For the most part our world in winter is one of grey starkness, harshly real. And we flee from it when we can– usually into our homes and ourselves. We stir. We dream. We drink. We argue over nothing. We brood. We wish it weren’t so cold, but mostly so dark. This is important. As Frank O’Hara said, “it’s true that fresh air is good for the body, but what about the soul, that grows in darkness.” In the deepening months at the start of the year, the sky gets greyer, the north wind grows brisker, the moon rises somewhere unseen behind the clouds.
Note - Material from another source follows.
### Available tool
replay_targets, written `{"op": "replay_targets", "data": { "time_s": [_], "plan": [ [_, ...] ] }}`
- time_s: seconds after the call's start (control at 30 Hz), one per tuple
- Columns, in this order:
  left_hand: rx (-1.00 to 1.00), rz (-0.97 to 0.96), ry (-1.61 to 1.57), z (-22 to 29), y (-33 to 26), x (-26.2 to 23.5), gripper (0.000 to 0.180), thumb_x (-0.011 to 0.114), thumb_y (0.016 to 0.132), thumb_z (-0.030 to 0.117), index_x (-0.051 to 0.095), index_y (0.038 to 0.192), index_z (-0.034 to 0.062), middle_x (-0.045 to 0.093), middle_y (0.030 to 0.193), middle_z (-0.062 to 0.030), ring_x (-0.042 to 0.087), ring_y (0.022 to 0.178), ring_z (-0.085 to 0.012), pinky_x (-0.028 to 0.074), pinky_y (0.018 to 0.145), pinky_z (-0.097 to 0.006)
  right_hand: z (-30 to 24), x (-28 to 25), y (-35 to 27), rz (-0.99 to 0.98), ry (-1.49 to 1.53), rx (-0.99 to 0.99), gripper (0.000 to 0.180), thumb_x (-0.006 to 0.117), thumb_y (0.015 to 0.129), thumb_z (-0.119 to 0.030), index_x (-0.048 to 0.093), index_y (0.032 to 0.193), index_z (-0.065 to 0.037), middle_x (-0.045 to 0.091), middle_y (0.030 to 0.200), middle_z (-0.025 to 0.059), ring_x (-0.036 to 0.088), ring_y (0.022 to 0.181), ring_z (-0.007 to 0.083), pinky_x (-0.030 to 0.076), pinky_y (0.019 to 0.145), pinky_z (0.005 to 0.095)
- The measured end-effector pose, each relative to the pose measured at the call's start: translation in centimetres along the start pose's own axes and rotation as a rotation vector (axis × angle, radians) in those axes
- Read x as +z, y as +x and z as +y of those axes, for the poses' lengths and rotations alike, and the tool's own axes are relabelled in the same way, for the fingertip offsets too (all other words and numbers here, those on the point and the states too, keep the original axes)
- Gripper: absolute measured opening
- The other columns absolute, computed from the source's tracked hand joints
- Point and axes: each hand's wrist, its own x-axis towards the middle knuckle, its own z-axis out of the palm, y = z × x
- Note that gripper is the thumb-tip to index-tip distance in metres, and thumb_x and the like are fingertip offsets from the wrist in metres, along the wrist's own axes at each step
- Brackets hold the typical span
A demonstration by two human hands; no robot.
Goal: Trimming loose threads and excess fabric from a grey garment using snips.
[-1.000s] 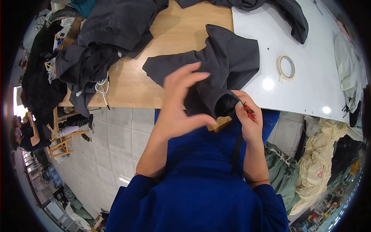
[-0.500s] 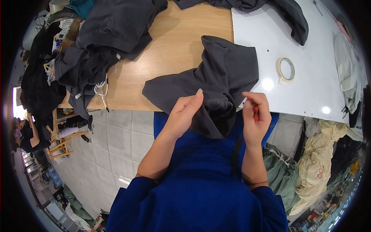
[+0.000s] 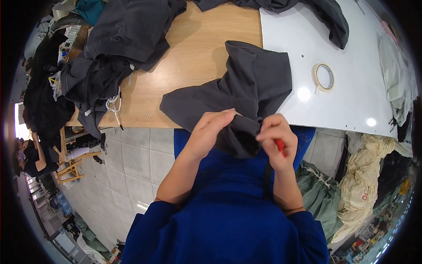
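Left fingers: the left hand [image 3: 210, 132] is curled shut, fingertips pinching a fold of the dark grey fabric garment [image 3: 246, 97] at its near edge
Right fingers: the right hand [image 3: 274, 138] is closed tight on the same bunched edge, with a slim red tool [image 3: 280, 146] tucked against the palm; what kind of tool cannot be told
Garment: its near end is lifted off the table edge between both hands, above the blue-clad lap; the rest lies spread across the seam where the light wooden tabletop [image 3: 193, 53] meets the white glossy tabletop [image 3: 351, 101]
Nearby: a roll of pale masking tape [image 3: 323, 77] lies flat on the white surface, well apart from the hands; a heap of dark grey clothes [image 3: 110, 53] with white drawstrings sits at the left end of the wood
Further out: grey tiled floor [image 3: 127, 167] below, cream cloth bundles [image 3: 365, 176] to the right
Risk: the red tool's tip is hidden in the cloth beside the fingers, so it may nick fabric or skin if the pinched fold slips; the hanging weight on the table could drag the edge out of the grip
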Motion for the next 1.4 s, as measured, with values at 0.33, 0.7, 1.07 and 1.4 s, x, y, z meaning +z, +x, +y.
{"op": "replay_targets", "data": {
  "time_s": [0.33,0.7,1.07,1.4],
  "plan": [
    [-0.005,0.193,-0.261,2.0,0.0,1.6,0.022,0.049,0.094,0.009,0.062,0.107,-0.0027,0.064,0.105,-0.0064,0.057,0.095,-0.0100,0.042,0.085,-0.021,-0.2,-2.4,-1.2,-0.017,0.096,0.187,0.067,0.073,0.074,-0.047,0.048,0.114,0.000,0.043,0.072,-0.0028,0.036,0.062,0.0061,0.028,0.057,0.0189],
    [-0.002,0.213,-0.389,1.1,-0.2,1.8,0.025,0.053,0.092,0.006,0.054,0.117,0.0019,0.065,0.095,-0.0043,0.058,0.089,-0.0059,0.042,0.083,-0.020,-1.5,-0.2,0.3,0.158,-0.405,0.020,0.030,0.074,0.069,-0.002,0.068,0.097,-0.001,0.062,0.079,0.0085,0.057,0.066,0.0147,0.045,0.059,0.0234],
    [-0.024,0.238,-0.370,1.2,-0.6,2.0,0.031,0.055,0.091,0.006,0.048,0.121,0.0041,0.067,0.090,-0.0068,0.061,0.086,-0.0073,0.044,0.080,-0.020,-1.5,0.1,0.5,0.163,-0.541,-0.060,0.033,0.078,0.064,-0.007,0.070,0.095,-0.004,0.061,0.077,0.0061,0.055,0.065,0.0161,0.043,0.056,0.0243],
    [-0.027,0.229,-0.397,1.2,-0.6,2.0,0.032,0.054,0.091,0.005,0.047,0.122,0.0045,0.068,0.091,-0.0087,0.063,0.087,-0.0094,0.045,0.081,-0.021,-1.4,-0.1,0.5,0.179,-0.688,-0.153,0.035,0.080,0.059,-0.013,0.072,0.092,-0.009,0.060,0.074,0.0022,0.049,0.062,0.0154,0.038,0.054,0.0260]
  ]
}}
And then, in a gasp, a snowstorm coats the world surrounding our surreal rooms and turns the outside into a sort of communal dream landscape. The streets themselves become surreal, full of absolute wonder, the landscape of our imaginations. Cars are buried in snow. Sidewalks become cragged terrain. Major thoroughfares morph into rugged tundra with snowshoers and skiers, pickups slow-rolling like a post-apocalyptic militia, and stumbling pedestrians on patrol. We leave our houses and find a city blown over with white swales and valleys. We trudge clumsily over the piled ice, shuffle down the middle of bluely lit streets, dragging our soles to keep our footing. We see this frozen, unearthly landscape– with all its perilous patches– and we’re forced to exercise awestruck caution, to take our time and recognize each other. We dig each other out, lift unknown toddlers over ice, allow old ladies to pass through narrowly shoveled paths. We can barely bend our scarved, hooded, hatted heads, so we listen through layers of cloth for cars flipping up frail plates of packed snow. They can but skid to a stop, and we can but skate out of the way.
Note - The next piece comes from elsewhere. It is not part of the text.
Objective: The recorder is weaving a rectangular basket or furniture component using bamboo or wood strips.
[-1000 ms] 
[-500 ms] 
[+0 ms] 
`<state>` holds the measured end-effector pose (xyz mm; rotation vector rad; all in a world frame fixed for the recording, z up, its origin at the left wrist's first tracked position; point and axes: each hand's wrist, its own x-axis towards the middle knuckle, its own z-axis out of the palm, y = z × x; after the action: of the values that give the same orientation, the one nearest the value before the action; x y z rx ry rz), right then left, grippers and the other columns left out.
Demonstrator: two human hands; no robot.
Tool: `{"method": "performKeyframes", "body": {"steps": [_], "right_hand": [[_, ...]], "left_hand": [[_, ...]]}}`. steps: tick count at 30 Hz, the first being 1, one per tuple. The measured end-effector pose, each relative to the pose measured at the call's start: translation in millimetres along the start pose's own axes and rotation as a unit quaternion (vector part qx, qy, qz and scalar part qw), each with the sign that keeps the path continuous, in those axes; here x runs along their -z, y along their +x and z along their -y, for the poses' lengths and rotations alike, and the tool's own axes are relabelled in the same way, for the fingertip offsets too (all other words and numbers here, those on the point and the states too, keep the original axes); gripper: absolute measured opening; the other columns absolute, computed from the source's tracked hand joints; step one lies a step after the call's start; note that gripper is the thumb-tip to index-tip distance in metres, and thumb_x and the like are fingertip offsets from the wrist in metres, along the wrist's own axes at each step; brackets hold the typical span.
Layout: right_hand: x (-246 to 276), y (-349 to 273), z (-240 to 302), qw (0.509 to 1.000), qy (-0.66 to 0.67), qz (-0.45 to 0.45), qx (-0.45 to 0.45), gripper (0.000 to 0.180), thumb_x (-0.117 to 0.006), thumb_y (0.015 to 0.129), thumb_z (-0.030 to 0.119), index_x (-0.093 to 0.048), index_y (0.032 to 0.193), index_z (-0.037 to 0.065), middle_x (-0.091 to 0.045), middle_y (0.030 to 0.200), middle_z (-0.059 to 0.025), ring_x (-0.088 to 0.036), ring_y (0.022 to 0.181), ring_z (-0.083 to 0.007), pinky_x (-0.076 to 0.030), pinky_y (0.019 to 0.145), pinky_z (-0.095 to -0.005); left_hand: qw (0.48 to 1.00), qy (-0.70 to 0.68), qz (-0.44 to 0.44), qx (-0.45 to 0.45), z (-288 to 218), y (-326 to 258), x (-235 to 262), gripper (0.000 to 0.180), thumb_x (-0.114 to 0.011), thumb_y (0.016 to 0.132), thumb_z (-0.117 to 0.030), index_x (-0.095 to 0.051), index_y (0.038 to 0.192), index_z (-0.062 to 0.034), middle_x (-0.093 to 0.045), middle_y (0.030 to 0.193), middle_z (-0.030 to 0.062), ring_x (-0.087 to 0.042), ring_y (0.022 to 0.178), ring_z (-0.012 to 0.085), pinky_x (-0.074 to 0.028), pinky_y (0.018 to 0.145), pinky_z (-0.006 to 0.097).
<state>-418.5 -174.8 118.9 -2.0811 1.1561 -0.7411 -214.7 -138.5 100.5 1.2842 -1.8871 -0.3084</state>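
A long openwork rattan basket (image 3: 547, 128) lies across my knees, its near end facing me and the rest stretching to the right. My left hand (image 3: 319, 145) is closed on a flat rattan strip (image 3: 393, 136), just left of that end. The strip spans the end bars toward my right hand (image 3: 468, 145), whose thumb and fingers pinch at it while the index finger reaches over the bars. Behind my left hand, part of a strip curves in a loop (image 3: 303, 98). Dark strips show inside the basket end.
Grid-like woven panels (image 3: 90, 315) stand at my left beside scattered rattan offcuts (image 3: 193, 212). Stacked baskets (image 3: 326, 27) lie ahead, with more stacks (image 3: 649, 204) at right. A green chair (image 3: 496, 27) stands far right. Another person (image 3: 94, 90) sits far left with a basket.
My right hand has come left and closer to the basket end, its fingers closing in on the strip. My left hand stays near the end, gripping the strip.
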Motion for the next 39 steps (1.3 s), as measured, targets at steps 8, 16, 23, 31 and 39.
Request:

These deep blizzards make our winter dreams communal, and thus humanize them. The sordid passages are deleted somehow and we are left only with wonder. Jerry Sullivan the wildlife columnist wrote in a 1984 issue of The Chicago Reader of the ice fishermen in Chicago’s harbors. Sullivan focused on the absurdity of the act: the harvested fish are tiny, and they are hibernating and so don’t fight much, and there is very little sport in awling out a hole at random to reach the unseen water. But ice fishing’s communal absurdity, Sullivan points out, it invites others into those dreams winter makes us harbor:

“So you don’t catch many fish. And those you get are very small. And even the occasional big one is too cold to fight. And the winds howl across the open ice. But the air is certainly fresh. You can kibitz with your friends or talk to your daughter with very few interruptions from hungry fish. Your ostensible occupation is respectable. If anyone asks, you can say you are fishing. You don’t have to admit that you are standing around in the subzero windchill just to be sociable.
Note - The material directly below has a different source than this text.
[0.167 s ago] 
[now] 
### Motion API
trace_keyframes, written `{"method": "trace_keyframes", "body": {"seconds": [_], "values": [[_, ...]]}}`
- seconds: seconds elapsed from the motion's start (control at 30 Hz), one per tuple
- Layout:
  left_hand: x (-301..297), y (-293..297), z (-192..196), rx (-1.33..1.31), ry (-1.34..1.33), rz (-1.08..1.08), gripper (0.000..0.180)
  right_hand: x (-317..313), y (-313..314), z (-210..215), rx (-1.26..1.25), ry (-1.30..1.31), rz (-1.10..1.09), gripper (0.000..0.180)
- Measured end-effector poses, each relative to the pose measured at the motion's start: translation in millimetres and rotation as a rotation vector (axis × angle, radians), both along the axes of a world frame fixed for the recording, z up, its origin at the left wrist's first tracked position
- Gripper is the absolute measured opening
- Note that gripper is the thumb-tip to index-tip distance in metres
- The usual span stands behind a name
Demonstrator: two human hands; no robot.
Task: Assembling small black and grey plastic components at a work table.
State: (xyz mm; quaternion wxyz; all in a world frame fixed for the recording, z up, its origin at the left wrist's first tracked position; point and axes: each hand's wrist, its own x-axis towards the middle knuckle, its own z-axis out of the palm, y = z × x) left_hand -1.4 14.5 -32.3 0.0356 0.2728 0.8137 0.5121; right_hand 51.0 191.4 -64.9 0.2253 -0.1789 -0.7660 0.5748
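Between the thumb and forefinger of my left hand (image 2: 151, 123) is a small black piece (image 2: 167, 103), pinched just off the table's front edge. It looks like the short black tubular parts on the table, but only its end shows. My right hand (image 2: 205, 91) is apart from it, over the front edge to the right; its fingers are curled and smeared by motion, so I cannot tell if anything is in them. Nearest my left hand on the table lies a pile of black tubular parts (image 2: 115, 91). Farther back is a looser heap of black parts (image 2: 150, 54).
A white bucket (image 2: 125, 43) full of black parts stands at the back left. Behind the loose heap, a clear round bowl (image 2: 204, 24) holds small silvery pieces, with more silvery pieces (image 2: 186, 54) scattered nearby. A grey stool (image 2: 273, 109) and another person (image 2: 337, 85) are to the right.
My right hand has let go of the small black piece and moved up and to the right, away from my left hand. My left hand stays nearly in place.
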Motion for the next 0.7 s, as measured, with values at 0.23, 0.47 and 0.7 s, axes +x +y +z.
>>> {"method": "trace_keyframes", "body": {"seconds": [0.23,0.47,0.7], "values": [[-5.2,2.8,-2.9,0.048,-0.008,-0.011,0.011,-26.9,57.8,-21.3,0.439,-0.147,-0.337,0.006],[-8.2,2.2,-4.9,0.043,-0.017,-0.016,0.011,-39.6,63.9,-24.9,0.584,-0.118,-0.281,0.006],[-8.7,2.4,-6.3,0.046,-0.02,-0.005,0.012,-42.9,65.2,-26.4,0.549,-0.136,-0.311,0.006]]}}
“And you can stare at the skyline. If you are properly dressed, you can feel the cozy inexpressible joy of one who is warm in a cold place. And you can dream about how good it will be when the ice is gone.”

The unforgiving Midwestern winter doesn’t bestow us “character”, as so often suggested by transplants to the coasts and the south. In fact, winter’s magic is that it erodes our character, our sense of self. Winter incubates our dreams, allows us to indulge in fantasies that arise from our minds and this stark, unforgiving, snow blind world. “One must have a mind of winter,” Wallace Stevens said, to behold “the junipers rough in the distant glitter of the January sun… and not to think of any misery in the sound of the wind… nothing himself, to behold the nothing that is not there and the nothing that is.”

When you live here, when you are weaned on these winters, you don’t bemoan the despair of the winter, you find instead that communal dream– terrible and dark and fantastic. Snowbound, you revel in the dream; you allow your days to be written over by your lusting aspirations, your violent reverie, and your communal awe. With everyone, you are warmed by the distant glitter of the January sun, the glare of light off the downtown skyline. You can feel the cozy inexpressible joy of one who is warm in a cold place.